Parker laughed. "And where would that get us? Your accounts are frozen, Michael, or had you forgotten?"
"Hold on," said Kustow. "Michael's not finished yet."
Michael smiled, his handsome face showing patience and determination. "Two, there's what we could divert from those funds we control on behalf of our fathers' companies."
Parker frowned. "I don't like the sound of that. It sounds vaguely criminal."
"It is. But let's face that when we have to. From such funds we could probably command upward of twenty million yuan."

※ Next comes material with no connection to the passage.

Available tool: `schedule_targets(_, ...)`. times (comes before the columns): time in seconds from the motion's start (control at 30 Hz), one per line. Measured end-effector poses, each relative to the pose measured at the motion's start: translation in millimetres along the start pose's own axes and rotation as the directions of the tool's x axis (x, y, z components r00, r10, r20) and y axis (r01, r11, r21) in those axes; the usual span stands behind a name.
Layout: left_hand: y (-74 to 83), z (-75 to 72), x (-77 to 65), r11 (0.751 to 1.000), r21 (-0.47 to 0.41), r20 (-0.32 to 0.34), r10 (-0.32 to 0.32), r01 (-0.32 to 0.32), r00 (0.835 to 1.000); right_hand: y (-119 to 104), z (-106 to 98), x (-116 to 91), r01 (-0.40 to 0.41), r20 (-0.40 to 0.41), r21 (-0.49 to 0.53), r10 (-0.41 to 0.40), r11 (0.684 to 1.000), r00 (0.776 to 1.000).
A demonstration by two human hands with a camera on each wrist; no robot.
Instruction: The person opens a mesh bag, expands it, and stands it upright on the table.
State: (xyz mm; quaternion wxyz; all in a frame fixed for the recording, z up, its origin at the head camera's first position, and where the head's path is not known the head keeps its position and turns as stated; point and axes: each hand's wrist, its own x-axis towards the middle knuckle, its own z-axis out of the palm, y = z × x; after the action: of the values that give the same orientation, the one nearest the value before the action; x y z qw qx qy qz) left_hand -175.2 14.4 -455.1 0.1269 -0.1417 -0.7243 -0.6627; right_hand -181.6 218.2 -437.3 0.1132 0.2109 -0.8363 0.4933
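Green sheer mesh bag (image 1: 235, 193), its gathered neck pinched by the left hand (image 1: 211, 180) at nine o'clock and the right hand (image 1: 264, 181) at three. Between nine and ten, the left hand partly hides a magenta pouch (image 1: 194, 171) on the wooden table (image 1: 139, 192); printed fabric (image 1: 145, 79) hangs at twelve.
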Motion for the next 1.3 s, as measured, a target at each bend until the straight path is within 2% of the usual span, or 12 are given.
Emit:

Stevens whistled. Personally he was in charge of three small production companies that serviced his father's near-space development corporation, but they were minnows—sops his father had given him to keep him quiet; more a hobby than a job. He was an engineering graduate and the eldest of them at twenty-eight, but in himself he felt like a boy still, playing when he should have been acting in the world.
"Three, there are Trusts we could borrow against. Even at the most pessimistic rate we could expect to raise something like fifteen million yuan."
Parker interrupted him. "They'd know." He laughed briefly, then shook his head. "Don't you see? If we set about realizing all of this they'd know at once that we were up to something."
Lever smiled. "Good. Then you're thinking about it seriously?"